Differences between being depressed and having a depression.
In popular language it is common to say "estoy depre" to refer to being sad or depressed. It is difficult to fight against this expression and to try to educate everyone to stop using it in their everyday language, even if we allude to the fact that it may be disrespectful to compare having a bad day with having a psychiatric disorder that involves a lot of disability to the people who suffer from it. In any case, we recommend not to use it out of respect for those who suffer from depression.
It must be taken into account that clinical depression is a pathology, a mental disorder, something that implies a significant seriousness and a significant disability for people suffering from it.something that implies a significant severity and that no one wants to have. Depression is not adaptive, since those who suffer from it see significant areas of their lives such as family, employment, studies and even their hobbies severely impaired. A depressed person does not get out of a slump by trying to cheer up, playing a little sport or simply going out for a day of partying.
Depression is a dark and bitter companion that can plunge you into the deepest of sadness for years. It involves low mood over a long period of time, without a specific trigger. Among the symptoms that predominate in this condition we can find cognitive distortions, lack of initiative, suicidal thoughts and, above all and as the most characteristic symptoms, constant sadness and apathy.
A "slump" differs from clinical depression in its temporality and intensity.. Lows last a short time, at most a month, and are not at all as intense as a depression. This emotion does not invite us to be productive nor motivate us, but it does not imply a high degree of alteration and we can stop feeling it in a few minutes. Furthermore, being depressed does not prevent us from going on with our normal life, although we undoubtedly do not feel well.

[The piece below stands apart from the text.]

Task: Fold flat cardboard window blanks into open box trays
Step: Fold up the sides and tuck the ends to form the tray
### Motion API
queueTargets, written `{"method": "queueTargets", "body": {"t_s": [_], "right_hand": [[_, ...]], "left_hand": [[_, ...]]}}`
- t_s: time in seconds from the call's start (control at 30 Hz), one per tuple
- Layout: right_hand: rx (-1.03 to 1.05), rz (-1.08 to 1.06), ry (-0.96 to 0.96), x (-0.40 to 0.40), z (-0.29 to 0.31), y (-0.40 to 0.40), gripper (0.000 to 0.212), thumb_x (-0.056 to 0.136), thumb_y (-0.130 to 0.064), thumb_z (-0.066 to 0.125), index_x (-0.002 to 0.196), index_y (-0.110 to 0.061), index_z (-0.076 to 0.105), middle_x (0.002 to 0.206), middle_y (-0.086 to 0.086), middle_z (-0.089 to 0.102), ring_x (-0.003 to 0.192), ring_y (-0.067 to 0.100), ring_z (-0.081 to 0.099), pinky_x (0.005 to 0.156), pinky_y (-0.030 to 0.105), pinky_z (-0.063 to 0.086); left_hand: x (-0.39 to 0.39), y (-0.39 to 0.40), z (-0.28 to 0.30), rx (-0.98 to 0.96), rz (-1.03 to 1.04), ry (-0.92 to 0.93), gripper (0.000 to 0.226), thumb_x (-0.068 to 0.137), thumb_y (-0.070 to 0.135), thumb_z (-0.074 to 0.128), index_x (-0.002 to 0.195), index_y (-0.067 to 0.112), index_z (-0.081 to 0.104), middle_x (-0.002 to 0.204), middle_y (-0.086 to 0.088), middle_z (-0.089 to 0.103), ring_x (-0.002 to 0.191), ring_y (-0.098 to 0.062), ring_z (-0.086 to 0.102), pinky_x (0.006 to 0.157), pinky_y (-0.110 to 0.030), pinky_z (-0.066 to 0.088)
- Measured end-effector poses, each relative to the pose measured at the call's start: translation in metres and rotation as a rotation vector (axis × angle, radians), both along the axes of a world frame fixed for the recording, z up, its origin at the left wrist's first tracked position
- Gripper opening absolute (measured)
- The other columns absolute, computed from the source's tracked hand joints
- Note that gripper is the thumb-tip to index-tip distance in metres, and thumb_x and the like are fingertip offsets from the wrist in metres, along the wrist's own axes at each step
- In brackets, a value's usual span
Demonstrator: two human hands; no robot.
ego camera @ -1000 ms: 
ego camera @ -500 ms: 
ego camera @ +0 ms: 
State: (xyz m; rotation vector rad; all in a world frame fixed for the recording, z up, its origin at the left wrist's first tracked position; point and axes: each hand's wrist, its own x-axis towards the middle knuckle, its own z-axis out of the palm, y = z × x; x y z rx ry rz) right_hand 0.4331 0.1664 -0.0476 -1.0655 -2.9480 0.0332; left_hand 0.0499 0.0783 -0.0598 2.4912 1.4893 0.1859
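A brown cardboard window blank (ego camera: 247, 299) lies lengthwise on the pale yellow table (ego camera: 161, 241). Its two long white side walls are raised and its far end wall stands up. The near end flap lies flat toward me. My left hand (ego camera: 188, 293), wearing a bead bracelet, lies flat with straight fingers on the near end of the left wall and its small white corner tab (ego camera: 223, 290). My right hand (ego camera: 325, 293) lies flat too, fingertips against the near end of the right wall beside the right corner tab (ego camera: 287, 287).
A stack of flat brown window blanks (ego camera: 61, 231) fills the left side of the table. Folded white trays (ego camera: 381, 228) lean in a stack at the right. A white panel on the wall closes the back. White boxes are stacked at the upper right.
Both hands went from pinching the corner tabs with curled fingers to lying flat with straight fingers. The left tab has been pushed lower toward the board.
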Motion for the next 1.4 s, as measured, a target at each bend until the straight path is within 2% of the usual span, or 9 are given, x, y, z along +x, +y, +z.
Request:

What we must understand between the two is that depression requires psychological intervention for the patient to acquire the necessary tools to manage their psychopathology, improving their state of health and learning to overcome adversity. On the other hand, if we are suffering from a slump, it is not that it is not advisable to go to a psychologist, psychotherapy is always recommended, but it is a much smaller problem, which will surely fade away with the passage of time. The lows are only the valleys in the roller coaster of our life, and they always come before a rise, the joy.